• _Task prompt_
Only the lines in the entries below from the line with "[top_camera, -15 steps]" to the line with "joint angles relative", both included, belong in the answer, transcribed exactly and without pictures.

Records excerpted from a collection:
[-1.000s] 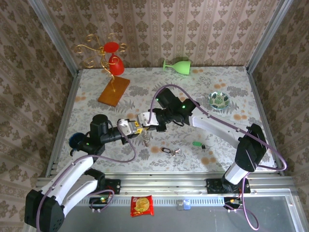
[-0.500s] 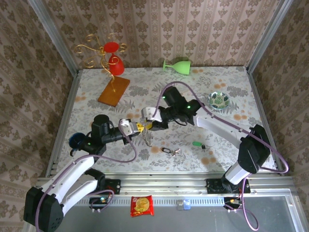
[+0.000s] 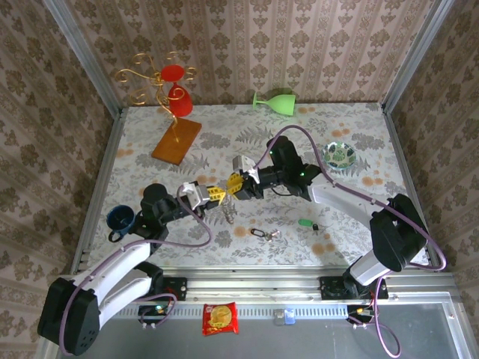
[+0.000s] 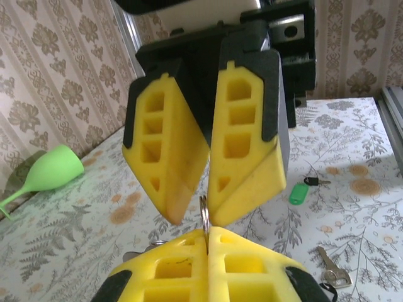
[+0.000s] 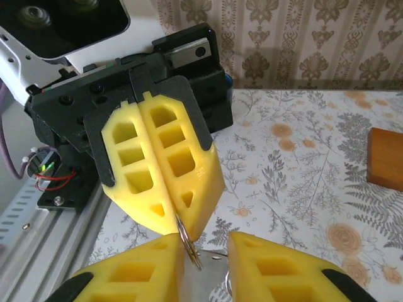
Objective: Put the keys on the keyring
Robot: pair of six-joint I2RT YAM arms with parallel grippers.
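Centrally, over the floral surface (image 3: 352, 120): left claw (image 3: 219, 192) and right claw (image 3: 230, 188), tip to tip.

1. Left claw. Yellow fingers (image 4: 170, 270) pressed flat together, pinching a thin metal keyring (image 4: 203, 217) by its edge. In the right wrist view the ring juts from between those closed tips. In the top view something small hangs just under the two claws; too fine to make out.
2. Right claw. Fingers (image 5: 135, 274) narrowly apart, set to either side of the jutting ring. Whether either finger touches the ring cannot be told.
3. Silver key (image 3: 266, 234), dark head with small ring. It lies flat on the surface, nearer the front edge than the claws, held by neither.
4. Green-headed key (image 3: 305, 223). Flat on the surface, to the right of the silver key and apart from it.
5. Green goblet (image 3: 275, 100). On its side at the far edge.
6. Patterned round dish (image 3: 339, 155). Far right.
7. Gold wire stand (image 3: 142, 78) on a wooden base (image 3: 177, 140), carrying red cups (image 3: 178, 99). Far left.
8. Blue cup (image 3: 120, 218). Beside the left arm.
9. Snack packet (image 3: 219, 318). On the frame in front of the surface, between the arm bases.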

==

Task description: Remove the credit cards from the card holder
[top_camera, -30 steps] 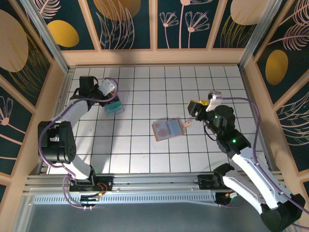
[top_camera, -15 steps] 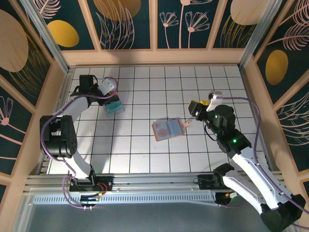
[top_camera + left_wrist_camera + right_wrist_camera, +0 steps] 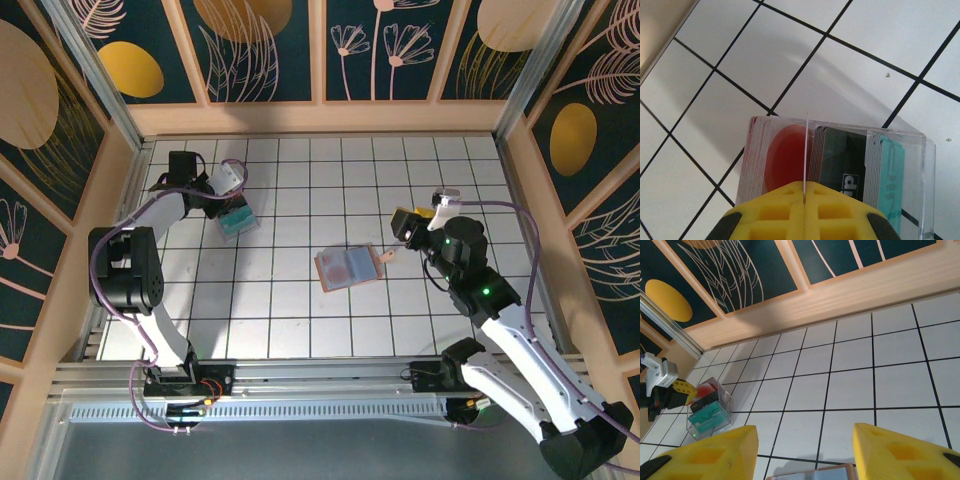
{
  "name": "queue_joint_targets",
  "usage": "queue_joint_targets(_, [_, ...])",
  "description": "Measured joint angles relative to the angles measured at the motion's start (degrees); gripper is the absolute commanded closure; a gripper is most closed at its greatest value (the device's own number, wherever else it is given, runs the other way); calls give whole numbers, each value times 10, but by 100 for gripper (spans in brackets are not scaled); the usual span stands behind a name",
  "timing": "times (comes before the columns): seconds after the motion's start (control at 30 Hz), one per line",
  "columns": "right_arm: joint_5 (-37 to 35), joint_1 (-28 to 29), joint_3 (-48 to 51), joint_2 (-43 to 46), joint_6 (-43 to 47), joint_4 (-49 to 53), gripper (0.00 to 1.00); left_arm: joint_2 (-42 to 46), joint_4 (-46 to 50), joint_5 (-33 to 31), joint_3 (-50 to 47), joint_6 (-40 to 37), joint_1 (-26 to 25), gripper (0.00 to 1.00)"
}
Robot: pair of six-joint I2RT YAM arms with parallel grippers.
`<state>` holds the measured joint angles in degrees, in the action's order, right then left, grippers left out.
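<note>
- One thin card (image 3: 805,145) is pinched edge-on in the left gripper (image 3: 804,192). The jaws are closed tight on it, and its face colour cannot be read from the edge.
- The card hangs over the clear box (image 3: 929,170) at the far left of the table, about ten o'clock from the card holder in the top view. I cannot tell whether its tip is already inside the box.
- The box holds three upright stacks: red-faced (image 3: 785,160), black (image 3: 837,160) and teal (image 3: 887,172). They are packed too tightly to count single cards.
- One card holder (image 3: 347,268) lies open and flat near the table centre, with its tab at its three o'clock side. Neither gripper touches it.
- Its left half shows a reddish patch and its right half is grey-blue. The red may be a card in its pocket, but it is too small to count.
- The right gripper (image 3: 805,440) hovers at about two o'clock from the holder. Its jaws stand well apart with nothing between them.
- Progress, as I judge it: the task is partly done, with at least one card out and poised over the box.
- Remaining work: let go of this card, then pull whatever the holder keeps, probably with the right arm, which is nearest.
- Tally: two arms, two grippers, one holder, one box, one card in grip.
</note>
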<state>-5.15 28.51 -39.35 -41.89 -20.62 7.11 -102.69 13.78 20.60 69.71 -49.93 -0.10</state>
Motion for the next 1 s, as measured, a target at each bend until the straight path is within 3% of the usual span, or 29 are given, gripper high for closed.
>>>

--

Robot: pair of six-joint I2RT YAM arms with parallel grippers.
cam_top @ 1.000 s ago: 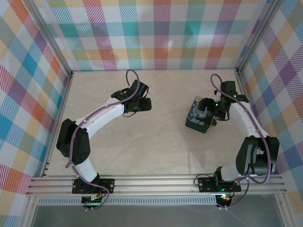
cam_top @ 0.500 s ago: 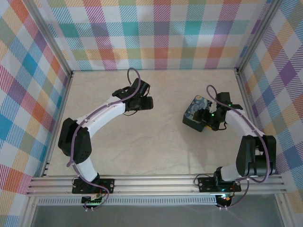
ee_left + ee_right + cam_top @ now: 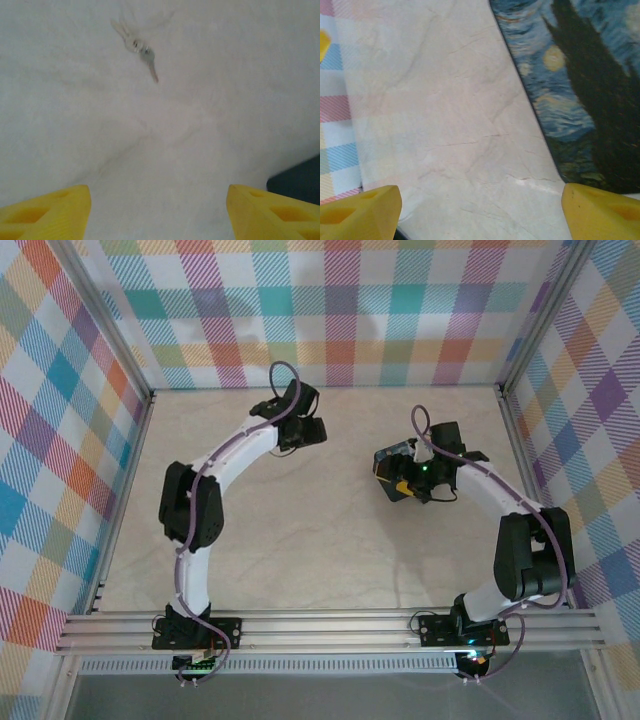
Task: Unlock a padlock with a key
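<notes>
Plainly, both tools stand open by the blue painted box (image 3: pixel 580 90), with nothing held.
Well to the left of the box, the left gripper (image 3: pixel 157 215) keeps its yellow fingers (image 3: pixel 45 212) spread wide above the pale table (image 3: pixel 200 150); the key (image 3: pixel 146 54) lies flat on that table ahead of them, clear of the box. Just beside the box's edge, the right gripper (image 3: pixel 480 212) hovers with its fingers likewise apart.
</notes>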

• _Task response_
[top_camera, -15 steps] 
[top_camera + left_wrist_camera + right_wrist_camera, +0 steps] 
{
  "name": "queue_joint_targets",
  "usage": "queue_joint_targets(_, [_, ...])",
  "description": "Measured joint angles relative to the angles measured at the motion's start (degrees); gripper is the absolute commanded closure; a gripper is most closed at its greatest value (the device's own number, wherever else it is given, runs the other way); calls give whole numbers, each value times 10, but by 100 for gripper (spans in brackets are not scaled); the usual span stands behind a name",

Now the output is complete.